In addition to its metaphoric displacement, the word “farewell” has homonyms that slide into the novel's themes. The world treats Frederic and Catherine harshly. She dies, and he loses the woman he loves. The world, according to Frederic, is not fair, because it breaks the strong and kills the innocent. The world is not fair, and neither protagonist fares well. They are both trapped, but the trap is as much existential angst, stemming from the certitude of death, as it is the biology of love. Only critics with severe Puritan tendencies could focus on the sexual aspect of the biological trap to the virtual exclusion of its metaphysical resonance.

John Killinger, among others, cogently develops the idea of “the absurd” in Hemingway's works.53 Philosophers of the absurd, such as Jean-Paul Sartre and Albert Camus, believe that men exist in a contingent world devoid of a priori meaning.54 The biological trap, in existential terms, posits that all men are mortal and that immortality is an illusion. In Camus's play Caligula, the protagonist states it bluntly: “Men die and they are not happy.”55 The death of Caligula's sister, Drusilla, is the beginning of Caligula's madness—a madness that reminds us of Catherine's craziness. Indeed, the death of a person we love (actual or symbolic) cannot be dismissed as readily as many commentators have dismissed Frederic's love for Catherine.

Furthermore, Camus asserts that men strive for immortality in a world that denies such longing. In this context, the absurd is defined as the discrepancy between desire and reality. The notion of the absurd leads to the conclusion that all is not well in a world in which men want happiness only to find that happiness is denied to them. It is not only bunglers, incompetents, and ignorant zealots—the battle police who arrest Frederic and the doctors who perform Catherine's caesarian—who are responsible for premature or accidental death; it is when death is perceived as a biological trap that it affects man's view of the human condition. At such times life is perceived as tragedy.
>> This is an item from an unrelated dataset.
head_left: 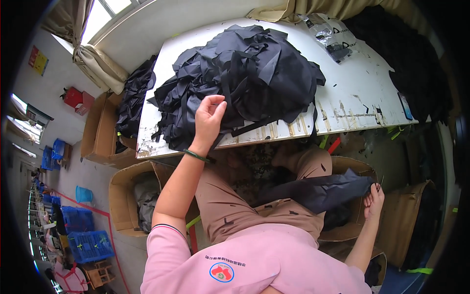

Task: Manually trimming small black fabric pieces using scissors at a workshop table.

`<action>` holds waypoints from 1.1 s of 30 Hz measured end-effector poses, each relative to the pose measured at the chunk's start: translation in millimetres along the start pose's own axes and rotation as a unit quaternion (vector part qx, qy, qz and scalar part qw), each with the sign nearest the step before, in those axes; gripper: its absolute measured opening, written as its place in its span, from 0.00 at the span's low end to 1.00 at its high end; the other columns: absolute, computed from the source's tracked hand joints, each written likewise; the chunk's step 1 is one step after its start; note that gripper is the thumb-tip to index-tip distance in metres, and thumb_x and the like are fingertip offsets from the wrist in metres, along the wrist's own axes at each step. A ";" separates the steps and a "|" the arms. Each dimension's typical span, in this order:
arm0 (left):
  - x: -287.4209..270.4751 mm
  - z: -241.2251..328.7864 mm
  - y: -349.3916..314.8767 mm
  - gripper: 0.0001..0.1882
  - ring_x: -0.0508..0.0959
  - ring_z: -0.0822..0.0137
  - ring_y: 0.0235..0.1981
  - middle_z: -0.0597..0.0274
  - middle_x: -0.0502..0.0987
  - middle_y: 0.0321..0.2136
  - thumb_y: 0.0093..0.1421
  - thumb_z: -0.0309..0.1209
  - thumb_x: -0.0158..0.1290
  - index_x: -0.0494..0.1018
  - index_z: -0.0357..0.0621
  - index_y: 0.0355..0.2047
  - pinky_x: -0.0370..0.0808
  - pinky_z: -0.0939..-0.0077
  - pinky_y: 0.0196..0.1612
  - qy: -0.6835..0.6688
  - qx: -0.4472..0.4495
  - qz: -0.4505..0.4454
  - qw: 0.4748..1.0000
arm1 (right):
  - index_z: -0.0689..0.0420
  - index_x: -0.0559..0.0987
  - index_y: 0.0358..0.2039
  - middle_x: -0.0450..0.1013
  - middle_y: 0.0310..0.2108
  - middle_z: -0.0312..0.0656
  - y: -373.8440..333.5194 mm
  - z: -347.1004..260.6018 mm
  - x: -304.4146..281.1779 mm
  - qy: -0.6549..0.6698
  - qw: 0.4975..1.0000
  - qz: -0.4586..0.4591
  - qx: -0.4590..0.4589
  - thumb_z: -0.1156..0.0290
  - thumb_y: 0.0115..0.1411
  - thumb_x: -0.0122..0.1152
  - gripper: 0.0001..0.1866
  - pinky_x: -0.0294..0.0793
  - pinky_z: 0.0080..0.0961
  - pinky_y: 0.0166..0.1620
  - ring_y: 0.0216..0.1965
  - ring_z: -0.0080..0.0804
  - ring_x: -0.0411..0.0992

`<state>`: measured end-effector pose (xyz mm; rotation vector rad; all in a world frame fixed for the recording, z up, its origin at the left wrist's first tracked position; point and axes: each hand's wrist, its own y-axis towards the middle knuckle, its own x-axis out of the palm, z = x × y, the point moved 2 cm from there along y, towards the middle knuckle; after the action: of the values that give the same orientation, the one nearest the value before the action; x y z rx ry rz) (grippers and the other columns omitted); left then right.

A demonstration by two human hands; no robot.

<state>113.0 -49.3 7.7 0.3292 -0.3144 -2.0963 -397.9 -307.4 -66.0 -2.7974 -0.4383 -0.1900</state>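
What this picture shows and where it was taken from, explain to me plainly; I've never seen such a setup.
There is no machine here: these are a person's two bare hands, seen from above by a wide fisheye camera worn on that person's head. The lens bends straight edges near the rim. On the white table lie a heap of dark fabric pieces and, to its right, a clear plastic bag. The left hand is raised at the heap; I can make out nothing in it. The right hand holds the end of a dark cloth stretching across the right leg.

Dark cloth (338, 190) partly hides an open cardboard box (350, 231).
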 end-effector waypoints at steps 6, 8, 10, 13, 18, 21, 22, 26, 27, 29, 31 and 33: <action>5.0 -22.0 113.2 0.21 0.77 0.55 0.39 0.48 0.76 0.40 0.55 0.39 0.59 0.73 0.38 0.43 0.74 0.66 0.43 0.272 0.108 0.054 0.955 | 0.54 0.70 0.26 0.60 0.15 0.31 -28.7 137.8 -175.9 -0.241 0.937 0.220 0.129 0.65 0.57 0.65 0.12 0.56 0.22 0.14 0.12 0.23 0.58; 29.1 -31.2 136.4 0.22 0.77 0.50 0.43 0.45 0.75 0.43 0.54 0.40 0.59 0.73 0.39 0.45 0.74 0.64 0.46 0.295 0.145 0.055 0.943 | 0.61 0.74 0.31 0.71 0.24 0.44 -61.5 194.9 -240.0 -0.450 0.866 0.209 0.064 0.66 0.53 0.67 0.13 0.69 0.34 0.26 0.23 0.39 0.71; 26.2 -37.4 145.5 0.25 0.76 0.48 0.45 0.46 0.76 0.45 0.52 0.40 0.60 0.72 0.43 0.49 0.73 0.63 0.49 0.375 0.198 0.092 0.901 | 0.65 0.76 0.38 0.76 0.34 0.55 -71.1 209.2 -225.3 -0.589 0.788 0.167 0.070 0.67 0.51 0.68 0.18 0.72 0.40 0.42 0.37 0.52 0.74; 28.7 -39.4 153.0 0.23 0.78 0.51 0.43 0.51 0.79 0.40 0.51 0.38 0.61 0.74 0.47 0.47 0.74 0.63 0.47 0.404 0.029 -0.079 0.911 | 0.66 0.77 0.39 0.75 0.36 0.59 -90.9 197.9 -204.4 -0.623 0.752 0.185 0.111 0.65 0.51 0.68 0.19 0.71 0.41 0.45 0.42 0.57 0.73; 5.0 -19.3 125.5 0.15 0.76 0.56 0.26 0.54 0.76 0.22 0.44 0.33 0.66 0.74 0.39 0.26 0.72 0.67 0.31 0.380 0.019 -0.112 0.918 | 0.64 0.75 0.31 0.75 0.29 0.54 -49.9 153.5 -156.3 -0.571 0.809 0.139 0.013 0.65 0.55 0.64 0.14 0.71 0.40 0.38 0.33 0.53 0.74; -19.6 -4.7 96.3 0.18 0.74 0.58 0.22 0.55 0.73 0.18 0.43 0.36 0.67 0.71 0.38 0.21 0.71 0.66 0.29 0.421 0.027 -0.135 0.896 | 0.64 0.74 0.31 0.74 0.26 0.51 -10.9 122.3 -117.9 -0.501 0.853 0.121 -0.084 0.65 0.59 0.61 0.13 0.71 0.35 0.36 0.30 0.46 0.74; -30.1 -4.6 87.3 0.18 0.74 0.58 0.21 0.54 0.73 0.18 0.44 0.36 0.67 0.70 0.37 0.21 0.71 0.66 0.28 0.452 0.010 -0.158 0.878 | 0.64 0.75 0.31 0.74 0.26 0.50 2.4 113.1 -101.9 -0.482 0.861 0.114 -0.116 0.66 0.60 0.59 0.12 0.71 0.34 0.35 0.29 0.43 0.74; -70.8 -13.5 70.4 0.21 0.71 0.63 0.19 0.59 0.71 0.16 0.48 0.41 0.66 0.70 0.36 0.20 0.70 0.68 0.27 0.400 -0.145 -0.191 0.884 | 0.62 0.76 0.33 0.72 0.23 0.41 45.7 76.8 -21.0 -0.390 0.902 0.052 -0.175 0.66 0.64 0.54 0.11 0.68 0.25 0.31 0.24 0.27 0.68; -78.7 -12.8 67.6 0.22 0.71 0.65 0.18 0.62 0.70 0.16 0.48 0.43 0.66 0.71 0.36 0.21 0.70 0.69 0.27 0.340 -0.213 -0.187 0.897 | 0.62 0.76 0.33 0.72 0.23 0.37 50.3 65.2 5.9 -0.358 0.924 0.031 -0.130 0.67 0.65 0.52 0.11 0.66 0.21 0.29 0.22 0.22 0.65; -93.1 -4.4 70.3 0.22 0.73 0.66 0.26 0.59 0.73 0.27 0.50 0.39 0.65 0.72 0.36 0.37 0.72 0.70 0.32 0.438 -0.066 -0.113 0.889 | 0.61 0.77 0.33 0.70 0.24 0.32 60.6 52.7 64.1 -0.292 0.939 -0.026 -0.180 0.66 0.65 0.51 0.12 0.63 0.17 0.28 0.22 0.16 0.62; -70.7 31.6 58.6 0.20 0.74 0.60 0.36 0.55 0.74 0.37 0.52 0.34 0.63 0.72 0.39 0.42 0.72 0.66 0.40 0.467 0.160 0.036 0.869 | 0.60 0.77 0.36 0.66 0.21 0.29 59.4 38.2 131.3 -0.230 0.952 -0.081 -0.187 0.69 0.63 0.55 0.08 0.63 0.17 0.27 0.22 0.16 0.60; -29.8 53.9 35.9 0.21 0.71 0.50 0.49 0.50 0.72 0.46 0.51 0.30 0.61 0.71 0.42 0.45 0.67 0.62 0.53 0.422 0.292 -0.036 0.858 | 0.57 0.74 0.45 0.61 0.17 0.29 54.0 29.0 194.6 -0.266 0.910 -0.118 -0.294 0.70 0.58 0.62 0.14 0.60 0.17 0.25 0.20 0.16 0.57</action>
<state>137.2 -37.1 73.7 1.5781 -0.3916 -1.6716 -194.6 -293.2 -74.1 -3.3609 -0.9907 0.4931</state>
Frederic and Hemingway can then state ironically that the cholera has killed only 7,000. War and cholera are not dissimilar: they both kill. Thus, men are exposed to the vicissitudes of battle, disease, chance, the biological trap, ignorance, and incompetence. All is not well in this world, and God is not in Hemingway's heaven.
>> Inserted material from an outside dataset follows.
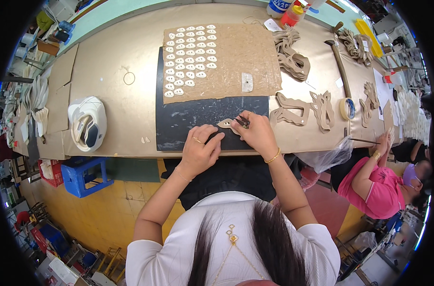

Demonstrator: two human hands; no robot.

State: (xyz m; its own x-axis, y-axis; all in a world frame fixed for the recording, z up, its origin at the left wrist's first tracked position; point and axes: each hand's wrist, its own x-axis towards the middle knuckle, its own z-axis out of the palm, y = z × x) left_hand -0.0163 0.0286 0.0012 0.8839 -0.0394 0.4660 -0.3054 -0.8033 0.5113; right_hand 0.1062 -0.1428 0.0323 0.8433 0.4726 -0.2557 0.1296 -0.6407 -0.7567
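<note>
A beige shoe-upper piece [225,123] with a small white oval patch on it lies on the black board [212,109] before me. My right hand [259,137] is closed around dark tweezers [243,121], whose points face away to the left; its fingertips also press on the beige piece. My left hand [200,147] rests at the board's near edge, fingers curled beside that piece. What its fingertips pinch, if anything, is hidden. Beyond, a brown sheet [245,52] carries rows of small white oval patches [189,53] with holes.
Right of the board lie loose beige uppers [293,108], stacked uppers [293,64], a hammer [340,66] and a tape roll [346,108]. A white shoe [88,123] stands at left. Bottles [291,15] stand at the back. A person in pink [376,186] works at far right.
</note>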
Because the world in A Farewell to Arms is sick, the hospital is a metaphor structuring the novel's symmetry. Moreover, as William Wasserstrom puts it, “An affair that begins in a hospital bed in Milan is foredoomed to end in a hospital bed in Lausanne.”56 There is an inversion that takes place from the Red Cross flag to the Swiss flag which, as Brenner points out, is consistent and appropriate.57 The slippage from “farewell” to “well” to “sick” to “hospital” to “wound” occurs naturally and consistently. Frederic's “wound” is tripartite: he is wounded at the front, he is aware of the biological trap as existential angst, and he writes in order to recover the object of his loss, whether mother or Catherine. On the unconscious level, Frederic's wound is Hemingway's wound, and both men write in order to recover an absence. The wound-psychic-scar idea is also a theme that Philip Young pursues in the “Adventures of Nick Adams.”58 The metaphoric and homonymic slippages and connotations of the words “farewell” and “arms” lift the veil of the unconscious, thereby giving us glimpses of the wound—the primal repression—from which the novel emerges.
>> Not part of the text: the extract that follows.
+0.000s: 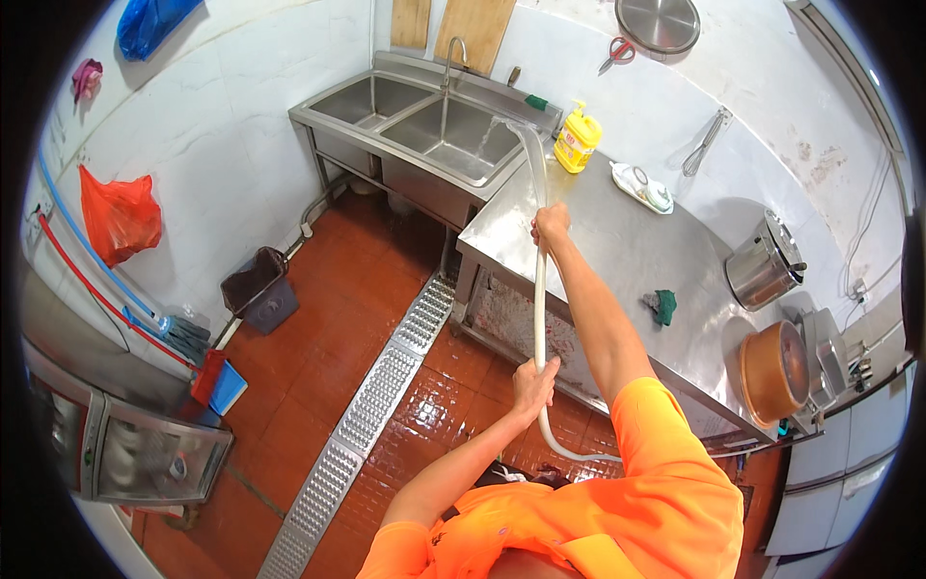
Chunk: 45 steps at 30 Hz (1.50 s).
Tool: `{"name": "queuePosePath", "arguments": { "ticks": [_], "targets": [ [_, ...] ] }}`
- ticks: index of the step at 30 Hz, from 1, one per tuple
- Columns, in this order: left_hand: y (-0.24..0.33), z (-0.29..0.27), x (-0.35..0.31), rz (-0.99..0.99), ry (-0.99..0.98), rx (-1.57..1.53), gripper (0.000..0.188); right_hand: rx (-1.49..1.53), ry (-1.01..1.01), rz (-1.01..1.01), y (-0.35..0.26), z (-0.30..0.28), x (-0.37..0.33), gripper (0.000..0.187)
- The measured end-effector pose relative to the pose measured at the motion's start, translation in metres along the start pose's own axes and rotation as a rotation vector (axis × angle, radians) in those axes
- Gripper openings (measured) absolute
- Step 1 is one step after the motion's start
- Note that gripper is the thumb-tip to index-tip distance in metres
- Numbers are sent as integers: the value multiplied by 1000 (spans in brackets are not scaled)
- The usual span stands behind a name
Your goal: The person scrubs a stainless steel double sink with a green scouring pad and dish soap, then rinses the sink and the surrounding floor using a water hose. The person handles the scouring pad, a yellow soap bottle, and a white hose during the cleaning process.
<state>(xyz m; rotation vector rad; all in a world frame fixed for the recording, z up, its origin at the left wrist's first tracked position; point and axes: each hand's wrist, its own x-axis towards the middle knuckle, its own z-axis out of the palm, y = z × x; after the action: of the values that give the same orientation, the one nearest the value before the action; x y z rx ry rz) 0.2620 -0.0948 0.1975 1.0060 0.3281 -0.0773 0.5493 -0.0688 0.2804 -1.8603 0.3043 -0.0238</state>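
A pale flexible hose [540,318] runs up between my two hands. My right hand [551,224] is closed around its upper part, above the near corner of the steel counter [598,241]. Lower down, my left hand [533,389] grips the same hose in front of my body. The hose's far end bends left over the rim of the double steel sink [434,159], and water comes out of it into the right basin. From my left hand the hose droops and curves off to the right near the floor.
A yellow pump bottle [578,140], a white tray [641,188], a green cloth [664,307], a steel pot [765,262] and a brown pot [775,372] stand on the counter. A grey bin [260,289] is left. A metal drain grate [376,396] crosses the wet red tile floor [318,357].
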Motion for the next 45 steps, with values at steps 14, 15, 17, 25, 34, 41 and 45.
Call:
{"name": "queuePosePath", "arguments": {
  "ticks": [14,15,17,25,34,41,45],
  "targets": [
    [-13,20,31,-81,33,66,30,32,-19,118,19,-12,36,17],
    [-12,20,33,-78,40,56,30,14,-41,121,16,-8,36,17],
    [-12,21,37,-63,70,45,29,6,-79,84,11,-1,33,17],
    [-7,23,51,-20,170,5,27,98,-229,16,1,35,37,20],
    [21,31,70,94,147,68,27,395,-205,-21,-32,13,67,18],
    [54,60,83,134,77,86,29,430,-27,-50,-67,-30,99,14],
    [53,64,93,136,47,76,30,426,50,-71,-76,-47,99,13]
  ]
}}
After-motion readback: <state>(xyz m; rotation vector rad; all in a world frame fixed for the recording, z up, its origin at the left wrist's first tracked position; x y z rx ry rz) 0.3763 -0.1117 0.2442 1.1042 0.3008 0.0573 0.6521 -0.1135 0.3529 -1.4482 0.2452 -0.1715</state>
The novel's generative cell, the oneness of the mother/infant unit (Frederic's and Catherine's idyll in the Alps), is recaptured provisionally in Switzerland. But because Catherine is as much Hemingway as Frederic is, they both manifest their author's desire. Catherine's quest for oneness with Frederic should not be dismissed, because her need is a facet of Hemingway's desire, namely the repressed nostalgia for oneness that is part of every sexual union. A Lacanian analysis suggests that Catherine's death and the death of the baby enable Hemingway to relive the symbolic death of desire. He, the artist, like the child in Freud's Fort!/Da! game, repeats and relieves the masquerade of retrieving the loss of the mother. The artist plays with reality, must in fact play with it, in order to soothe the demands of the unconscious.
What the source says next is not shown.